Try it –
After locating the line that contains "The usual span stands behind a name" in the data below, set down exactly that line and each one after it through the line that contains "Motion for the", and nothing more.

The input –
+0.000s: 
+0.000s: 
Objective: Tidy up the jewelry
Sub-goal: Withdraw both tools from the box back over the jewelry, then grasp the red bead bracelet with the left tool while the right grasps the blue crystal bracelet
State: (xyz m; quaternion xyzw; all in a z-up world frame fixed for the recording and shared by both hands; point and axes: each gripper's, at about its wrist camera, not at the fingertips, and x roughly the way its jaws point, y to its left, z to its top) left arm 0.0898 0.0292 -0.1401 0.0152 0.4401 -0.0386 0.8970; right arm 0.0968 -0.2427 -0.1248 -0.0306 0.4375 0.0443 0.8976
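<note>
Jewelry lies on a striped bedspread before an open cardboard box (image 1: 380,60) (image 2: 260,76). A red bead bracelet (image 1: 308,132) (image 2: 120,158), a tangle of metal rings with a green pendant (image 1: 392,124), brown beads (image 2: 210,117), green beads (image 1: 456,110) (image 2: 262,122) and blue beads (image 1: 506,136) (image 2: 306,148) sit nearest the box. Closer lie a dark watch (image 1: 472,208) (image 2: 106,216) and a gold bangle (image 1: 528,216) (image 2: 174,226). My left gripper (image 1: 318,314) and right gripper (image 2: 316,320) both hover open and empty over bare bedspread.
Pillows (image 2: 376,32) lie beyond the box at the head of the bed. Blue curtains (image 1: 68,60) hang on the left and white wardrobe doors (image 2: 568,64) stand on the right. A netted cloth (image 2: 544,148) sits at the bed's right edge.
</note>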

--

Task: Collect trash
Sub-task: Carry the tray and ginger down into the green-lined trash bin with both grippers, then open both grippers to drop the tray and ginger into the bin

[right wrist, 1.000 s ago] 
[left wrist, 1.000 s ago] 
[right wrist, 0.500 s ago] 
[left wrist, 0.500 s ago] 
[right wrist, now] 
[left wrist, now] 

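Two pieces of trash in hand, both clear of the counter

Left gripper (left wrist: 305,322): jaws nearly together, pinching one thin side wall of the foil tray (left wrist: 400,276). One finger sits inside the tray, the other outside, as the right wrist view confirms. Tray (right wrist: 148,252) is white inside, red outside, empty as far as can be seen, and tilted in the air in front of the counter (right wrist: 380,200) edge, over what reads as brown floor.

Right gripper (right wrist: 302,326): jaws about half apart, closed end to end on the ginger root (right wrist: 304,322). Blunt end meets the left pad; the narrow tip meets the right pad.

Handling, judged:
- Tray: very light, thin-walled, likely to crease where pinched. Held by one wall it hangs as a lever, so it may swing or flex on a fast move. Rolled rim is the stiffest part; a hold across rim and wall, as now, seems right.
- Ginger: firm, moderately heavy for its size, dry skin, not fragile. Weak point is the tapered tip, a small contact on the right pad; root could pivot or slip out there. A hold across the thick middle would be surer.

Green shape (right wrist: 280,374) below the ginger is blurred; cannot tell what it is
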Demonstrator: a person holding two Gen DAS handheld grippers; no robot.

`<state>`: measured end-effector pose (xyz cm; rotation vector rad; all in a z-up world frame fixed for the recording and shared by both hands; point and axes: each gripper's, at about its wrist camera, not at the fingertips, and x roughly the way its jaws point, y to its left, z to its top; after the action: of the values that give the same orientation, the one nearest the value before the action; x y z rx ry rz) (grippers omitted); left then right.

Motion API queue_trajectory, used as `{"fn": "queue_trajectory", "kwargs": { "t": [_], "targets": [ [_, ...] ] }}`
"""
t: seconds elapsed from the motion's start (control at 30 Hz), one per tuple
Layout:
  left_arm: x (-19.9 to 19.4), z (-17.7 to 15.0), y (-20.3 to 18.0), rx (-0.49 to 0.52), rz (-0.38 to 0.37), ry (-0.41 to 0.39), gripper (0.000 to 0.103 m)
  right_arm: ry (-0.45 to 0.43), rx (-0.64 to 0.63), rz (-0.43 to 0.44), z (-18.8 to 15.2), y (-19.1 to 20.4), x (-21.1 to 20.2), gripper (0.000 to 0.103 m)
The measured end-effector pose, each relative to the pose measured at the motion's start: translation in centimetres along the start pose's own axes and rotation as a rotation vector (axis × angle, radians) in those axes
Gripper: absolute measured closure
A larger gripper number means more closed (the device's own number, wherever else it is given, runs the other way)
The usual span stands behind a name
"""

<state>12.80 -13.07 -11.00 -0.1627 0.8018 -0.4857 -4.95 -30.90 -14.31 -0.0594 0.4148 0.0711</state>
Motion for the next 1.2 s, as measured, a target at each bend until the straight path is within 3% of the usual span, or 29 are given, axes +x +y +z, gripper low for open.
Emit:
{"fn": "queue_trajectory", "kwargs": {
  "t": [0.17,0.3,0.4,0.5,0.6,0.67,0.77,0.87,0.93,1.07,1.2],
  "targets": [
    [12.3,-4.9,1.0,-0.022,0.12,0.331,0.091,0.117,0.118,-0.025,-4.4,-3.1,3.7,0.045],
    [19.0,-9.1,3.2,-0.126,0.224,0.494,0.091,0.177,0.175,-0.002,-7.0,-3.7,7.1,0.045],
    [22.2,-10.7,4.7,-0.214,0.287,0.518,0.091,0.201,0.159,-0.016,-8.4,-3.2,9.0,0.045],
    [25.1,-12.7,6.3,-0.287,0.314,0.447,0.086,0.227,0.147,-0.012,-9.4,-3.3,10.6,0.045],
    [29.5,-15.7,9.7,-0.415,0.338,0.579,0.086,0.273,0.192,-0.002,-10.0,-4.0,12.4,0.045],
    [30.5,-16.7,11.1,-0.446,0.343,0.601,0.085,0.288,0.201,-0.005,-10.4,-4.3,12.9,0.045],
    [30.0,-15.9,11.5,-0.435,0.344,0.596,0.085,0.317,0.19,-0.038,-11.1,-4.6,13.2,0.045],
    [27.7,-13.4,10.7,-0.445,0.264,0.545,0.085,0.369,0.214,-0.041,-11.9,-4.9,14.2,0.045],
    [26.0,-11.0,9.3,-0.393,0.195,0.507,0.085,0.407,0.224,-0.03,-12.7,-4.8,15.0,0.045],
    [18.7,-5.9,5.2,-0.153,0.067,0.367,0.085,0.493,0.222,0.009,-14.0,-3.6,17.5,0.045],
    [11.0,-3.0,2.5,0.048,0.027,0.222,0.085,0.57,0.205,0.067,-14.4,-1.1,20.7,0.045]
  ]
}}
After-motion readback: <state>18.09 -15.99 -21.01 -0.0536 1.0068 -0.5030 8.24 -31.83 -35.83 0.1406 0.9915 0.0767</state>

Reply –
The usual span stands behind a name
"""

<state>12.80 -13.07 -11.00 -0.1627 0.8018 -0.4857 -4.95 -30.90 -14.31 -0.0594 0.4148 0.0711</state>
Motion for the next 1.2 s, as measured, a target at each bend until the straight path is within 3% of the usual span, or 29 are given, axes +x +y +z, gripper low for open.

This concludes the answer to the exercise.